Jamaican Intuitives: Masters of the Caribbean - RAW VISION

Jamaican Intuitives: Masters of the Caribbean

First published: Fall 2015

My introduction to the art of the Jamaican Intuitives was unnerving. It was 2006, and I was in Jamaica to attend a music festival. That summer, the National Gallery of Jamaica (NGJ) in Kingston, the capital on the small island country’s southern coast, was presenting “Intuitives III”, a survey of the works of its best-known self-taught artists. It was the third such exhibition this national museum had mounted since 1979, when its then-director and chief curator, David Boxer, who still held those positions in 2006, had organised “The Intuitive Eye”, the first show of this kind. In fact, it was that exhibition that gave the name “The Intuitives”, a term Boxer had coined, to a group of remarkable Jamaican autodidacts. It had featured works by, among others, the painter John Dunkley (1891–1947); the carvers David Miller Sr (1872–1969) and his son, David Miller Jr (1903–1978); the painter and object-maker Everald Brown (1917–2003); and the painter-carver-preacher Mallica Reynolds (1911–1989), who was commonly known as “Kapo”.

 

Women, Christopher Harris, 2009, acrylic on paper, 27.6 x 25.2 ins., 70 x 64 cm


By the time I arrived in Jamaica, one of the country’s most respected Intuitives, Leonard Daley (1930–2006), had died. To mark his passing earlier that year, the ground floor of the NGJ’s “Intuitives III” show was dedicated to his work.
I wandered into that exhibition by chance. Shamefully ignorant about Jamaican art, I expected little more than an uneventful stroll through the museum. Instead, my heart jumped as I walked in, for the walls of the exhibition’s galleries appeared to be moving and breathing in an explosion of interwoven human and animal figures painted on old pieces of wood and boards. Among the unnameable shapes I encountered were pale faces that seemed to peer out at me from the paintings, along with squawking birds, suckling children and assorted, dark phantoms. Many of the pictures depicted the John Crow, a vulture, which, traditionally, for Jamaicans, symbolises ugliness, evil, disgrace or, above all, death. I learned that Daley had used the John Crow to represent himself in his work, for he respected and identified with the bird. He appreciated its role as a scavenger, which helped clean up the country. To me, his paintings express the raw essence of humanity and life.

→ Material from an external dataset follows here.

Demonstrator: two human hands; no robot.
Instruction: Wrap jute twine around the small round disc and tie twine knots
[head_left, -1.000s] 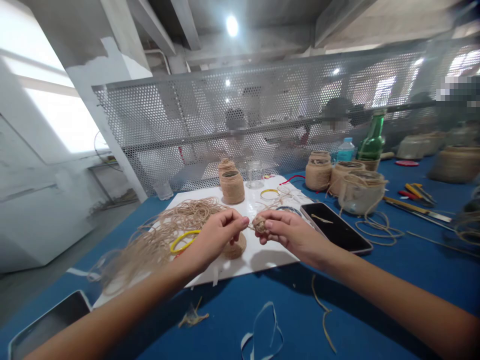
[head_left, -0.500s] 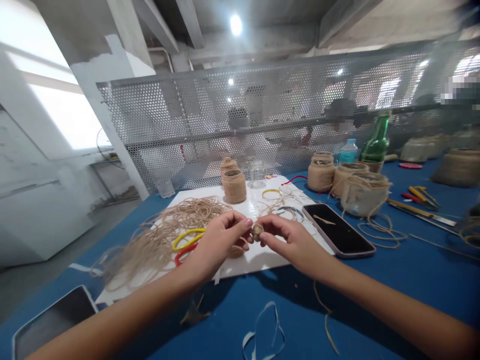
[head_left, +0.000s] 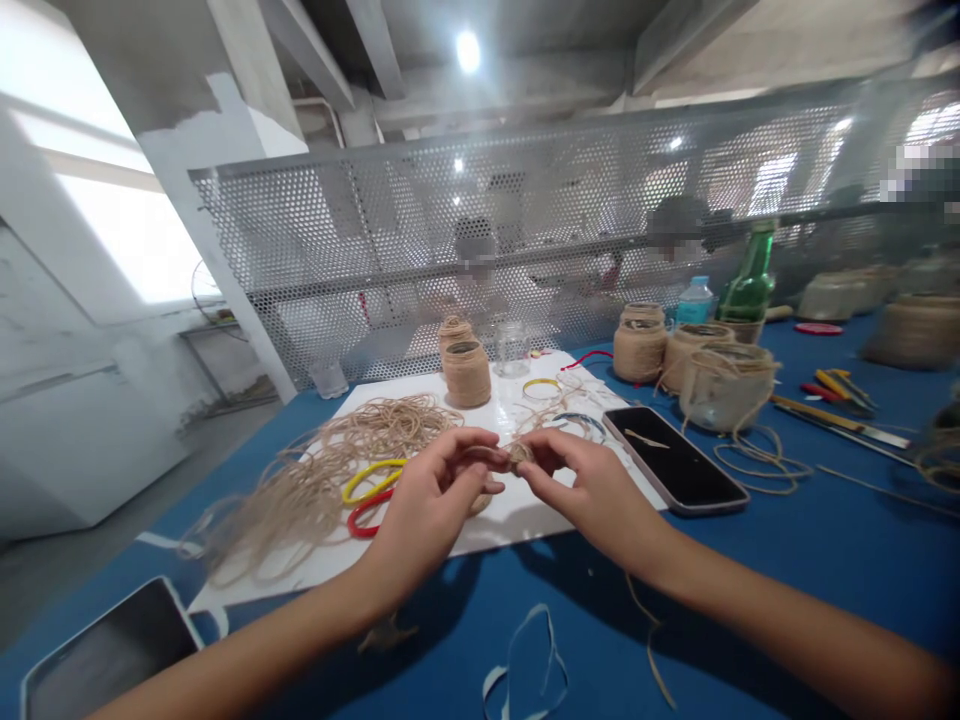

I found the “Intuitives III” exhibition to be shocking and breathtaking. It featured the work of 46 Jamaican Intuitives, including visionary pictures by Everald Brown in pure, luminous colours; paintings and sculptures by Kapo; and primeval-looking carvings by William “Woody” Joseph (1909–1998). I had never been so moved or so intrigued as I was by what I discovered in that NGJ show.